Stronzate. Gli sportivi rappresentano una parte importante della società e dovrebbero parlare delle cose che sono importanti per la società. Sarebbe strano il contrario, perché molte persone seguono gli sportivi come degli esempi, e se c’è la possibilità di migliorare la società il loro impegno può contare molto, senza dubbio.
Ⓤ: Hai mai pensato che la squalifica che hai ricevuto per aver saltato tre controlli antidoping a sorpresa potesse macchiare la tua carriera, anche dopo il ritiro?
So che ci saranno sempre persone sospettose, anzi, probabilmente lo sarei pure io con qualcun altro, ma non mi interessa granché perché tutte le persone che mi conoscono sanno che a me non sarebbe mai successo, non ho mai e mai avrei preso niente di vietato, non sono mai stata quel tipo di persona.
Ⓤ: Gli anni tra il 2012 e il 2014, quando hai vinto tutto quello che si poteva vincere, li ricordi con affetto o sono un peso?

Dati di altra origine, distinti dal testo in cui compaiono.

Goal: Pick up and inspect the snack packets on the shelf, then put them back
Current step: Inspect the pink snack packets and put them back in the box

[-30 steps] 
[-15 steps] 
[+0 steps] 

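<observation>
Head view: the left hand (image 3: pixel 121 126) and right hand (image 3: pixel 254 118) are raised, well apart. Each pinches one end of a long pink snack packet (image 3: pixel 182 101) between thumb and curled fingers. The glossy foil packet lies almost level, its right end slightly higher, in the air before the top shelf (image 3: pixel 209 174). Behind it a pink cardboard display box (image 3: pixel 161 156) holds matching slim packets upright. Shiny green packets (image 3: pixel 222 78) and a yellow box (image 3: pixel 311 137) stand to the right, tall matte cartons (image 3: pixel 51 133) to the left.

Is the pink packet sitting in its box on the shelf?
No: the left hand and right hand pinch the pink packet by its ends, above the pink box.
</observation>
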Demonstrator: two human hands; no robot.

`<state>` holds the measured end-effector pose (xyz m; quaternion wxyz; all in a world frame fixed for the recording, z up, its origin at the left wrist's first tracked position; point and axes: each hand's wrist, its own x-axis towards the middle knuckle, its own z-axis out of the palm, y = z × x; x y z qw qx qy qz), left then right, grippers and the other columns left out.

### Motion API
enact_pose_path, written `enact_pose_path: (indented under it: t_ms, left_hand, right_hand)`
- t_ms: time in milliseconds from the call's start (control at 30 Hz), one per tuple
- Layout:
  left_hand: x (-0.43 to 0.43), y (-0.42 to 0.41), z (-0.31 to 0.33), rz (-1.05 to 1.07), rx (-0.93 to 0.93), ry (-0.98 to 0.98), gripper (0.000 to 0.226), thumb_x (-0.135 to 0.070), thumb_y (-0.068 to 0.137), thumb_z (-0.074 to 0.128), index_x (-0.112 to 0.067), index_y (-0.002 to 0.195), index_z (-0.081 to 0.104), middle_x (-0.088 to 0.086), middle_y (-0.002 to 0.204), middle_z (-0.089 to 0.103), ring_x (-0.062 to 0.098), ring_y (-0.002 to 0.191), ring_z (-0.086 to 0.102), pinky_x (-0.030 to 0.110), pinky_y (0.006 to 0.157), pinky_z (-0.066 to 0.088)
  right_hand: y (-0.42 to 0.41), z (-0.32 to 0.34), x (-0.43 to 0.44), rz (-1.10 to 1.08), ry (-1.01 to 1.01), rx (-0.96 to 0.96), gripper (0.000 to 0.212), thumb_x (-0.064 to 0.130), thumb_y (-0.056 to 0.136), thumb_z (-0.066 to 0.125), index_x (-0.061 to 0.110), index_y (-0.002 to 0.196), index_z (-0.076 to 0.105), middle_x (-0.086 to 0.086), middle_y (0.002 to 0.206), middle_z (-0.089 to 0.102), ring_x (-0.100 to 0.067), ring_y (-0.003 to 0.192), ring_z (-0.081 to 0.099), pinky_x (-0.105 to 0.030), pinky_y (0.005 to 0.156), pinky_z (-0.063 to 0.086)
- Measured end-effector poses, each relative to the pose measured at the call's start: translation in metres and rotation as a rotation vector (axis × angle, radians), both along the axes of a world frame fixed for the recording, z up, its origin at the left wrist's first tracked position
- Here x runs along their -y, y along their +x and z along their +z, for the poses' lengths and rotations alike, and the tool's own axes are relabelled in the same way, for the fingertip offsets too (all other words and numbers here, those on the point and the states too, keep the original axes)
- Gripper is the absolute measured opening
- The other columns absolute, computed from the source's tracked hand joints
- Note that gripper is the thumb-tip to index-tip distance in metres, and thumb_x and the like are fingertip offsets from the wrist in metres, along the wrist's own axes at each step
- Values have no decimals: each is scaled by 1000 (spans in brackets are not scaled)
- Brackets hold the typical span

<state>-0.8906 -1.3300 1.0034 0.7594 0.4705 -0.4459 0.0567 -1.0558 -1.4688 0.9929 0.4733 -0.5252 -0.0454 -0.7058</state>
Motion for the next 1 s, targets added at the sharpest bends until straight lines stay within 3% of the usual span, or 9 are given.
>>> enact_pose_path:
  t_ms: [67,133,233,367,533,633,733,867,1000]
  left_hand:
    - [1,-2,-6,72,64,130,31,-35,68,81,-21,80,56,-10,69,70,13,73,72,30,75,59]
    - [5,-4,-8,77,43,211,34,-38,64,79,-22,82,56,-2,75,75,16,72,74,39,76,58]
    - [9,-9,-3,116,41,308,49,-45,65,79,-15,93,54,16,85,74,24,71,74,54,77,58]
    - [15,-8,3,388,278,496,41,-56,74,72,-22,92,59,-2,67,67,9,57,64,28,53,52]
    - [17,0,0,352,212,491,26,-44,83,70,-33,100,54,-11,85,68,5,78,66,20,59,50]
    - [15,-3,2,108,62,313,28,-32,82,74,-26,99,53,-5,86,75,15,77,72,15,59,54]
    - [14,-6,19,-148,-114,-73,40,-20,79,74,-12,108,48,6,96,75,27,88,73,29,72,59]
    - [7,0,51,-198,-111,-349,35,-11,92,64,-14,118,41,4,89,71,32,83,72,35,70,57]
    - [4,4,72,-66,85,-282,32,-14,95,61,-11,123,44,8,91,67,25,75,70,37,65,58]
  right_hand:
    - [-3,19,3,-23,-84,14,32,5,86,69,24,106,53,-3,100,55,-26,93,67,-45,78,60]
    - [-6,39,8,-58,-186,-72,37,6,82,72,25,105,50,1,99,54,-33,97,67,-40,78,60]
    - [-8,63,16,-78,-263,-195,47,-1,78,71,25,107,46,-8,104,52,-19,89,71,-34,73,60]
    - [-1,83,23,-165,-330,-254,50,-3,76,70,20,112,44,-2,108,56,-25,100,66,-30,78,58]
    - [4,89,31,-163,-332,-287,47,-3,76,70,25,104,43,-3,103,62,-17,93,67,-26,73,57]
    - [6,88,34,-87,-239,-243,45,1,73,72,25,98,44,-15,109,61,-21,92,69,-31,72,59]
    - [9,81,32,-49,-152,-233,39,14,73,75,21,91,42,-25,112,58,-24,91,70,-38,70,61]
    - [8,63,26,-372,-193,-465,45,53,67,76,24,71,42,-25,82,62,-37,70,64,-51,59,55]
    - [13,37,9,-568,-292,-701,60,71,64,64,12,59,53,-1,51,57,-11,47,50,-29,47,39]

Li ricordo con orgoglio. Giusto poco tempo fa mi è capitato di rivedere la finale delle Olimpiadi di Londra 2012, non l’ho fatto spesso in questi anni, e mi sono accorta di quanto amore ho ricevuto anche se all’epoca avevo solo 15 anni. È stato incredibile. Sono molto orgogliosa di quella ragazza, sotto tutti i punti di vista.
Ⓤ: E com’è essere di nuovo campionessa del mondo?
È pazzesco. Penso di averlo meritato. La vittoria di Budapest mi ha dato molta felicità e ulteriore fiducia in me stessa.
Ⓤ: Lo segui il nuoto, da spettatrice?
Ora sì, prima molto meno. È una delle differenze tra la me di qualche anno fa e quella di oggi. Ora mi piace molto guardare le gare di nuoto, tutti gli eventi, ma durante i miei tre anni di ritiro non ho seguito nulla. Non m’interessava.
Ⓤ: Secondo te perché così tanti nuotatori soffrono o hanno sofferto di problemi di salute mentale?
Il nuoto è uno sport molto faticoso, richiede molto a livello fisico, i nuotatori si allenano duramente e penso che qualche volta gli allenatori non si accorgono che il riposo è fondamentale. In più il nuoto è uno sport individuale, quindi sei sempre da solo con i tuoi pensieri, e qualche volta penso che questo non ci aiuti, perché avremmo bisogno di condividere con qualcun altro le nostre sensazioni, dovremmo fare comunità. Questo nel nuoto si fa ancora poco. Si parla poco di salute mentale.
Ⓤ: Perché?
Forse perché mostrarsi vulnerabili e non sentirsi ok con la propria mente è ancora considerato un tabù, e qualche volta per gli allenatori e anche per i nuotatori stessi gareggiare e vincere una medaglia diventa prioritario. E si dimentica tutto il resto.
Ⓤ: Che persona ti senti, oggi?
Una persona fiduciosa, abbastanza serena, che cerca di stare focalizzata nel presente, nel momento. Certamente c’è ancora qualcosa nella mia testa, qualche pensiero, ma sono contenta di vivere questa fase della mia vita e vediamo cosa mi riserverà il futuro.
Ⓤ: Stai aiutando qualcun altro che ha avuto problemi di salute mentale? Vorresti farlo?
Mi piacerebbe, anche se in realtà io stessa non credo di esserne ancora uscita del tutto. Cerco di condividere la mia esperienza sui social network e di dare qualche consiglio, ma vorrei fare qualcosa di più con la mia community. Se qualcuno me lo chiede, comunque, io sono sempre disponibile.